However, startups can also, potentially, be allies to large corporations to help them prevent being disrupted. Corporations need entrepreneurial management skills to combat disruption – and one way to do this is by partnering with startups.
Increase in Startup Partnering
Technology companies have expended considerable effort in startup partnering for over a decade. In the case of Microsoft, this has entailed top-down and bottom-up initiatives spanning a range of geographical locations where I have conducted interviews with the company’s managers and startup partners: Silicon Valley, Western Europe, Israel, emerging markets such as China and India, and latterly Africa. Their latest avatar of startup engagement is dubbed Founders Hub and seeks to digitally offer technology and business support to startups at scale – thus digitalization is, in part the means to engage with startups.
Several other corporations have followed suit. A decade ago, the German technology company SAP, known around the world for providing ERP solutions to some of the largest companies in the world, introduced its Startup Focus initiative. It chose to have a team based in Silicon Valley – rather than in its German headquarters – to manage this initiative.
Intel launched a startup partnering programme, Ignite, in Israel – spearheaded by Zack Weisfeld who had previously pioneered Microsoft’s accelerators – with additonal locations in Austin and Munich. Cisco LauchPad, established in Bangalore, is another example of a corporate accelerator seeking to attract talented innovative startups to engage with a technology giant.
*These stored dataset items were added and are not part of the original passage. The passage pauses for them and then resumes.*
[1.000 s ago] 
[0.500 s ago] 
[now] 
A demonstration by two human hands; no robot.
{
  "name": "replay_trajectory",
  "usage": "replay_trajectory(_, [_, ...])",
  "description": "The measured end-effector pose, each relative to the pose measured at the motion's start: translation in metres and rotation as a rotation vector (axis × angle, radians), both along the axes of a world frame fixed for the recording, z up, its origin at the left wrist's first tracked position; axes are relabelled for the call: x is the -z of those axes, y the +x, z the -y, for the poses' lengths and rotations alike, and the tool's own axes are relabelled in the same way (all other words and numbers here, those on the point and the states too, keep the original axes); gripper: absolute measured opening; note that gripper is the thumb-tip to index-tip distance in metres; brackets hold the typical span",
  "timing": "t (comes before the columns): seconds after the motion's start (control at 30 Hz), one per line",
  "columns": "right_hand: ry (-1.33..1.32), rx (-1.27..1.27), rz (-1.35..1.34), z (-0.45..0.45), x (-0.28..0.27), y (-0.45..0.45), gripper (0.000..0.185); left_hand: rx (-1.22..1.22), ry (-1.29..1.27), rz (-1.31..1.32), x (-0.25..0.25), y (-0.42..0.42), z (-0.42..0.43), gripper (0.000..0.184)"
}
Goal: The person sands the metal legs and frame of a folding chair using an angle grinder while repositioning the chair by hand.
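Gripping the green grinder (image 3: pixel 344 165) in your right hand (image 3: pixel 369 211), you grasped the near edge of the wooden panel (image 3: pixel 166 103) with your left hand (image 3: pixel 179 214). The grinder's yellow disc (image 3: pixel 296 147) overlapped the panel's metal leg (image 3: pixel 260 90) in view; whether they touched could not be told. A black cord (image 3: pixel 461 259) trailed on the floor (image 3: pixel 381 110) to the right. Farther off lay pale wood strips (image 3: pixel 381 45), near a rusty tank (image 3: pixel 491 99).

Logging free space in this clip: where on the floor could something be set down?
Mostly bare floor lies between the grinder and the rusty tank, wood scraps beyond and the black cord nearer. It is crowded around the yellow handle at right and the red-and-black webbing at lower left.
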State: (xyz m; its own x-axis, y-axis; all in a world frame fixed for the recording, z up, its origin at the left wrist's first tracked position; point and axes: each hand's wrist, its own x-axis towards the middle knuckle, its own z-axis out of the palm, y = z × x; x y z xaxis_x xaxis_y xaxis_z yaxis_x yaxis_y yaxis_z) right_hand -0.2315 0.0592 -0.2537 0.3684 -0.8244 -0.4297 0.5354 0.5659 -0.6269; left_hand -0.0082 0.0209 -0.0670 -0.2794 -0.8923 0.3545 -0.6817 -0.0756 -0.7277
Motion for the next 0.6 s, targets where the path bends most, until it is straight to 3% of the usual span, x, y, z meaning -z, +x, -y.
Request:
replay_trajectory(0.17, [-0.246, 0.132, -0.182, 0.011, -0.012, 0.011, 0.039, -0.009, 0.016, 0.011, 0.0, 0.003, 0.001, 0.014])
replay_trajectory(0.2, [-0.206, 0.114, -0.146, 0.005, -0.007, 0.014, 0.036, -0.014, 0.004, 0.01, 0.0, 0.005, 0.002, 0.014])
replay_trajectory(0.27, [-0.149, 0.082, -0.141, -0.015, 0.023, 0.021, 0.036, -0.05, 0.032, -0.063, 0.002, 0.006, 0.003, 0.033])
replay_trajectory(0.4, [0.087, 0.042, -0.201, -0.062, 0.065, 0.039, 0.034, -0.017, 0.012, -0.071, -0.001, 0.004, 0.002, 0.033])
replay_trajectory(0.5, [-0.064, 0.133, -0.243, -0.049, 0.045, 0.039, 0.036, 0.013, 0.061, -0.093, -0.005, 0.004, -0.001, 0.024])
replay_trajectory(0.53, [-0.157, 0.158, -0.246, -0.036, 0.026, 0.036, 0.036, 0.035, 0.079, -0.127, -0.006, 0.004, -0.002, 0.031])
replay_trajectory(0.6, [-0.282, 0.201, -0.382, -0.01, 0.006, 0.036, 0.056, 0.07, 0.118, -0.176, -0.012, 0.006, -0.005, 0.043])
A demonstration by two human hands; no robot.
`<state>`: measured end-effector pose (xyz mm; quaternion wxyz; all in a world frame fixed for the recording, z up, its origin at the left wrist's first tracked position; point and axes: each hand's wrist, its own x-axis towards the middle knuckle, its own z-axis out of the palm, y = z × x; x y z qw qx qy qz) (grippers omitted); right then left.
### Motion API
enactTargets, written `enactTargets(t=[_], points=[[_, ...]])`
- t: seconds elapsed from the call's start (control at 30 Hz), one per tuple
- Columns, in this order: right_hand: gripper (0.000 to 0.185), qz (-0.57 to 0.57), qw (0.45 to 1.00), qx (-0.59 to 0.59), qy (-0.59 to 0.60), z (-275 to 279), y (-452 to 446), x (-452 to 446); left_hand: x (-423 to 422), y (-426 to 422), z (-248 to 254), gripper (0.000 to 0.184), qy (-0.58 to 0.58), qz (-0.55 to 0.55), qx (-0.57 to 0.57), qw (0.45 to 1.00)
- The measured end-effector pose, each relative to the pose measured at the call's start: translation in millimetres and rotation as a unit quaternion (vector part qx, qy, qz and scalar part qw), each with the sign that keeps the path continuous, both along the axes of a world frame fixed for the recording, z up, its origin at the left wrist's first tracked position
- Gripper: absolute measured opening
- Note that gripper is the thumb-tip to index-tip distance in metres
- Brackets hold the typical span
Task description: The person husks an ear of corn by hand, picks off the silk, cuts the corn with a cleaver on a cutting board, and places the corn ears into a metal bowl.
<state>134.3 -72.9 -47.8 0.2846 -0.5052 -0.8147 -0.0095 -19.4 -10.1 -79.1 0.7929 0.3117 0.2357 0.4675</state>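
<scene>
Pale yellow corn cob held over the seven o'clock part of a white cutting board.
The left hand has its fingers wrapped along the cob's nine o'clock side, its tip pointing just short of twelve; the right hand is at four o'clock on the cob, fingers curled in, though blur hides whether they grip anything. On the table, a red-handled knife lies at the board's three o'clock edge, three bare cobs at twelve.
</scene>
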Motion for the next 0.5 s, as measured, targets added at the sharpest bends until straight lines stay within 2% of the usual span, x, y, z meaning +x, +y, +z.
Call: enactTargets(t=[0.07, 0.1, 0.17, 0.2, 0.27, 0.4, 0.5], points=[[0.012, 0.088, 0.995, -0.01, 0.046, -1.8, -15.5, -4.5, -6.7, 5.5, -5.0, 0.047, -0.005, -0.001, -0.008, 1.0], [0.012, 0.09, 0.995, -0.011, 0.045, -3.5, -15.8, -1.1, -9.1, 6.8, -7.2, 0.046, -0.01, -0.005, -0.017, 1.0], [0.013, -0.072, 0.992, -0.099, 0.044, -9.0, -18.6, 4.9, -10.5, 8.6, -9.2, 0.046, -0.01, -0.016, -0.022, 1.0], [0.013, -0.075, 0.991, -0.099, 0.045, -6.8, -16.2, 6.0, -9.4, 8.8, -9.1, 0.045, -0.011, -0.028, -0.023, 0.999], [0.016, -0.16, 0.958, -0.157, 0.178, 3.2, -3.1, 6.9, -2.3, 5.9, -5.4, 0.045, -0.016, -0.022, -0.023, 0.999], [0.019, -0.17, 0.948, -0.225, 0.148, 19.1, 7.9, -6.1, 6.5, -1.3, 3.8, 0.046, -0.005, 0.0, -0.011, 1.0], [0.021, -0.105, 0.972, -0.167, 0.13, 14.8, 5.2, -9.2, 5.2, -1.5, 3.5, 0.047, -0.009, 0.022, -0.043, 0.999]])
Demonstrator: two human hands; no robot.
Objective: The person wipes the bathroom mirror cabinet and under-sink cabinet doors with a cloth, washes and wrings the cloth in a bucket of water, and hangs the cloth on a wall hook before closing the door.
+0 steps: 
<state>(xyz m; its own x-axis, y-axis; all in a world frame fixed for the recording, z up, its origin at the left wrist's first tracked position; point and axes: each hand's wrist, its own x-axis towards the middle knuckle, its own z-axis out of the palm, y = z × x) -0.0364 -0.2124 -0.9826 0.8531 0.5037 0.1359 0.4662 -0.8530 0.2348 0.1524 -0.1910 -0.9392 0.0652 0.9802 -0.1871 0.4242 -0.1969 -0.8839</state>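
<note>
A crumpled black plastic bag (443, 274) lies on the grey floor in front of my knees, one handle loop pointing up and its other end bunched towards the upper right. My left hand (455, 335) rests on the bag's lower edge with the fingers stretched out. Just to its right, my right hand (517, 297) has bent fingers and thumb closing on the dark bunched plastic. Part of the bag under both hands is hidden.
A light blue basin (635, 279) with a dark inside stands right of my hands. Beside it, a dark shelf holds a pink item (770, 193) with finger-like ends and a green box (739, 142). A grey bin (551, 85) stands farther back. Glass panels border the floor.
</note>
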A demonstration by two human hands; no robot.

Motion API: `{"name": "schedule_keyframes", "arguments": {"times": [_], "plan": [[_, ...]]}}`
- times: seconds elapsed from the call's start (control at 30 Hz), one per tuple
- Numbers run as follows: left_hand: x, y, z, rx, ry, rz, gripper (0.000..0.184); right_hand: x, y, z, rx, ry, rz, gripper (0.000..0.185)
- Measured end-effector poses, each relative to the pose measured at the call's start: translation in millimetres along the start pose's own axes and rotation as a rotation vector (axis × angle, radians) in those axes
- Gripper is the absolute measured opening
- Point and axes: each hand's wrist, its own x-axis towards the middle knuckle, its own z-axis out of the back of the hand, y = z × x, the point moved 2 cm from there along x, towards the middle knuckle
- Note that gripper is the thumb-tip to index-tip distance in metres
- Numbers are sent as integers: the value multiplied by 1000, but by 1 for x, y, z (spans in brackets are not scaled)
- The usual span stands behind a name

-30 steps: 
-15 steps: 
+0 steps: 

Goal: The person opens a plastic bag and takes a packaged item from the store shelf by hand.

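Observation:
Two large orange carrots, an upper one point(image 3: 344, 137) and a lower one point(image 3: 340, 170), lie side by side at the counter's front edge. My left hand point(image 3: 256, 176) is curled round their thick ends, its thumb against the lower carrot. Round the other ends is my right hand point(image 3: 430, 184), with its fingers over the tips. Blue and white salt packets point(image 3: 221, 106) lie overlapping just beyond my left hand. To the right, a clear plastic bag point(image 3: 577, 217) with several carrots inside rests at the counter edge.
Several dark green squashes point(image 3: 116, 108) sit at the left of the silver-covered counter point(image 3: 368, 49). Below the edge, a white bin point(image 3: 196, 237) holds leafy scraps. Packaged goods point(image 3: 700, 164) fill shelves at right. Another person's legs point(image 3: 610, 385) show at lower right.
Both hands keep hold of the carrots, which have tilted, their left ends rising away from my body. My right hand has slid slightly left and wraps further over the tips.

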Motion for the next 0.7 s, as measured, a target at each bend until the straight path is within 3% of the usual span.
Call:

Partnering with startups is effortful, nor effortless, and yet many corporations are clearly taking it seriously – because they believe the effort is worth it in the end.
Author & Thought Leader
Traditional Companies Have Become Technology Firms
From the perspective of traditional companies as well, many now see themselves as increasingly technology firms. Microsoft CEO Satya Nadella often says: “Every company is now a software company.” This notion is echoed in a quote from Ford’s former CEO Mark Fields: “You know, when I first joined the company, a long time ago, we were a manufacturing company. As we go forward, I want us to be known as a manufacturing, a technology, and an information company…That’s where we’re heading.” Unsurprisingly, then, corporations in more traditional sectors have been engaging with digital startups. For example, at Unilever, the FMCG giant, the Unilever Foundry program that helps generate solutions, including around digital marketing, from startups. And BMW created the Startup Garage program in the wake of digital disruption that the automotive industry is facing.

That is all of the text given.